PROBLEM TO WORK ON ::
Leave out the pictures and retype everything else in the records below exactly.

DATA FOR REVIEW ::

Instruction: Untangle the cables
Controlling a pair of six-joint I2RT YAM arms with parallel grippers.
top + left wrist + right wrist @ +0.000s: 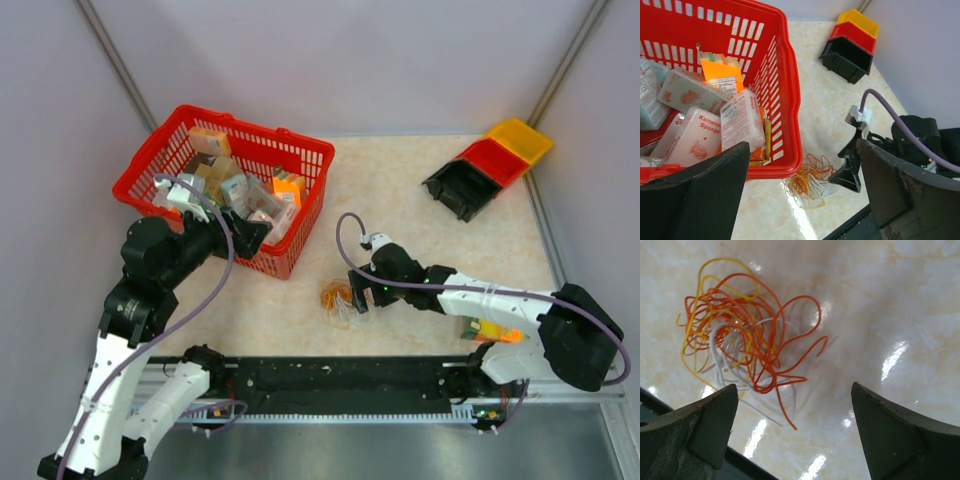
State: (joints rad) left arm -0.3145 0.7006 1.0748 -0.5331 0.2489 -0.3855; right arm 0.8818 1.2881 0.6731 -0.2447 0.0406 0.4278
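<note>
white packet in red basket, printed "Kameno Sponge", other labels unreadable

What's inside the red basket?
The basket holds wrapped sponge packs, an orange packet and a tan box, piled together. Whatever lies beneath the pile is covered.
</note>
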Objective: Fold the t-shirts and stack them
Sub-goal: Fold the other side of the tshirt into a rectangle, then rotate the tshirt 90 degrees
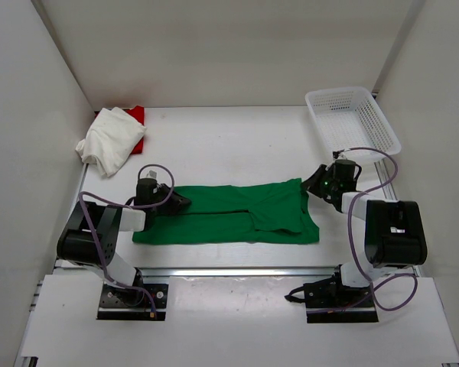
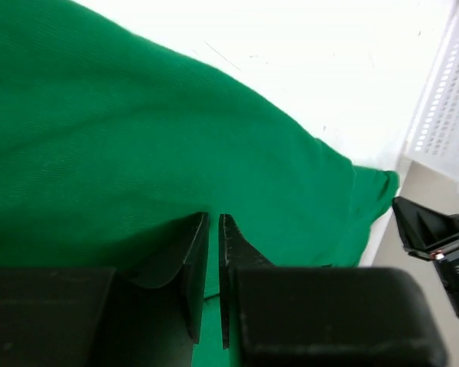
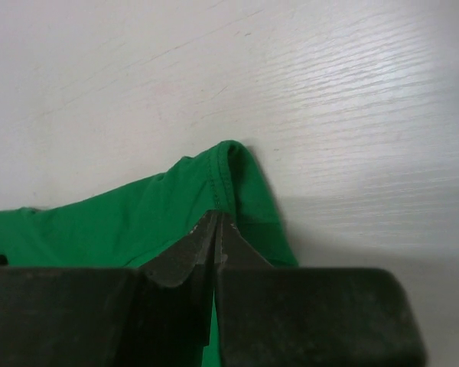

REPLY TO THE EXERCISE ::
Instruction: Untangle the cables
Controlling a pair of six-joint I2RT YAM arms with parallel grippers.
top + left wrist + right wrist @ +0.000s: 
State: (joints rad) left arm -0.3145 0.7006 1.0748 -0.5331 0.2489 -0.3855; right arm 0.8818 1.2881 0.6731 -0.2447 0.0406 0.4278
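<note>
white packet in red basket, printed "Kameno Sponge", other labels unreadable

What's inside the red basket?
The basket holds wrapped sponge packs, an orange packet and a tan box, piled together. Whatever lies beneath the pile is covered.
</note>
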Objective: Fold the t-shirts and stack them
Sub-goal: Fold the other side of the tshirt into a rectangle, then rotate the tshirt 90 degrees

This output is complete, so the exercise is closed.